For 12 Dubai healthcare clinics, we ran the same campaign with English ads and Arabic ads side by side for 60 days. The conversion gap was bigger than we expected.
The setup
For each clinic, we created two campaign copies, identical except for ad copy language. Same landing pages (each available in both languages, served based on browser language). Same bid strategy. Same budget split (50/50). Targeting: UAE residents and visitors.
We measured: clicks, conversion rate, cost per booked patient (via CRM), and WhatsApp inquiry quality (rated by the clinic team).
What we expected
English would dominate. Dubai is English-first online. We assumed Arabic would underperform on volume and roughly match on quality.
What actually happened
Volume: English produced about 65 percent of clicks and 60 percent of leads. Expected.
Quality: Arabic produced higher conversion rates (lead-to-booked-patient) by an average of 18 percent. Across all 12 clinics. Consistent.
CPL: Arabic was 12 to 22 percent cheaper because Quality Score was higher on Arabic queries (less competition).
WhatsApp inquiry length: Arabic inquiries were on average 2.4x longer. Patients who started in Arabic gave more context, asked more questions, were further along in the decision.
The patterns we saw
Older patient categories tilt Arabic. Elderly care, traditional medicine, dental for older adults. Arabic-first searches there were significantly more committed.
Premium aesthetic categories tilt English. Hydrafacial, plastic surgery for residents in Marina or Downtown. English-first searches converted faster.
Family-focused decisions tilt Arabic. Pediatric, home healthcare, family clinic searches. Arabic ads outperformed.
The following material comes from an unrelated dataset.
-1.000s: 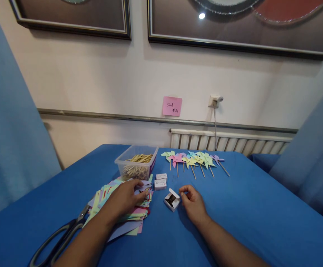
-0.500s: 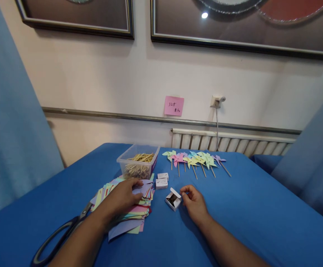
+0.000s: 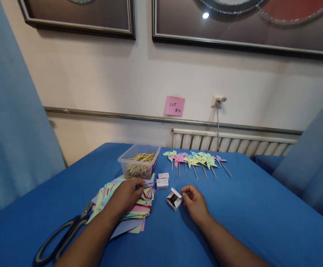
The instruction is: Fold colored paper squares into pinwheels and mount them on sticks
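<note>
On a blue-clothed surface, centre frame, a left hand presses its grip flat, fingers spread, on a stack of coloured paper squares. The right hand pinches thumb and forefinger together just beside an open small white box. The pink wall note's writing is illegible.
</note>
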A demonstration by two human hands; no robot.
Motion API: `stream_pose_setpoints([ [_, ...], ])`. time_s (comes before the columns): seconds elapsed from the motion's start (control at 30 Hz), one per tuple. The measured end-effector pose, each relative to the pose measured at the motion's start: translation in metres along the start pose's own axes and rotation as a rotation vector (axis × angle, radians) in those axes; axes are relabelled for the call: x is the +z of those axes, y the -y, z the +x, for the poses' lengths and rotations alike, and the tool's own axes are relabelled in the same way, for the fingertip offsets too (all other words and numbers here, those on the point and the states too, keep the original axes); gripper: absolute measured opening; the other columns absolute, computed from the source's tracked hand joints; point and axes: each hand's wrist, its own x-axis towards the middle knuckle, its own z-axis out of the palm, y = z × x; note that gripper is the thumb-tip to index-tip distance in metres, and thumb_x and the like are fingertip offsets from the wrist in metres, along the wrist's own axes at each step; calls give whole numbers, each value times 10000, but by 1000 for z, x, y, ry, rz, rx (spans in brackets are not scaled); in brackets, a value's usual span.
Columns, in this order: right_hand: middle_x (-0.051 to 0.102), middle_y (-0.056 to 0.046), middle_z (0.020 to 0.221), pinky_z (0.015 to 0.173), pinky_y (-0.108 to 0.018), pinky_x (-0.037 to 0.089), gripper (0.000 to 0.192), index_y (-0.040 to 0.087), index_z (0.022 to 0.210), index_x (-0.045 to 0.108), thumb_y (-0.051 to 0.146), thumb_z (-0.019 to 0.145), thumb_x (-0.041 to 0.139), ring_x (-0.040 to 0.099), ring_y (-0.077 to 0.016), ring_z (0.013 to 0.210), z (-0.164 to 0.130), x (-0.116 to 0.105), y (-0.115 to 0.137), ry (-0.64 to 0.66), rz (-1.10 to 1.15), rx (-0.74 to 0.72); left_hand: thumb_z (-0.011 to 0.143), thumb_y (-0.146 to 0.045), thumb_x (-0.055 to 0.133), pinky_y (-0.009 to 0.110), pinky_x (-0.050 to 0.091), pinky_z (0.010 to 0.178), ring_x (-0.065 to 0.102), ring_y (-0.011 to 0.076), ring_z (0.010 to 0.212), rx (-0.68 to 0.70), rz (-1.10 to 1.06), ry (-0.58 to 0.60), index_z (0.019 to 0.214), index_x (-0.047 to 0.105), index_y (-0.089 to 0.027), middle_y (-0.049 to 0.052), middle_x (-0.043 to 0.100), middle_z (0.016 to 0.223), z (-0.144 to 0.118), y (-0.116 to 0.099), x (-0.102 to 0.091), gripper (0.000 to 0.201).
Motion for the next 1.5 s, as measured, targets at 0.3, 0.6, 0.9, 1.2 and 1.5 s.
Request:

Tourist-aimed treatments tilt English. Anything where the target was visiting from outside the GCC.
The implication
Most Dubai healthcare campaigns run English-only. The clinics doing this are leaving 15 to 25 percent of qualified leads on the table. Adding Arabic versions is not duplicative work. It is unlocking a different patient segment.
The setup that works
One campaign in English, one campaign in Arabic, both pointing at language-appropriate landing pages. Budget split 60/40 English-Arabic to start. Adjust based on per-campaign cost per booked patient after 30 days.
Do not run mixed-language ads. Each language gets its own copy, written by someone fluent, not translated word-for-word.
The point
Arabic Google Ads for Dubai healthcare are not a cultural nicety. They are a measurably better-performing segment for several patient categories. The clinics not running them are missing leads they have already paid to be seen by.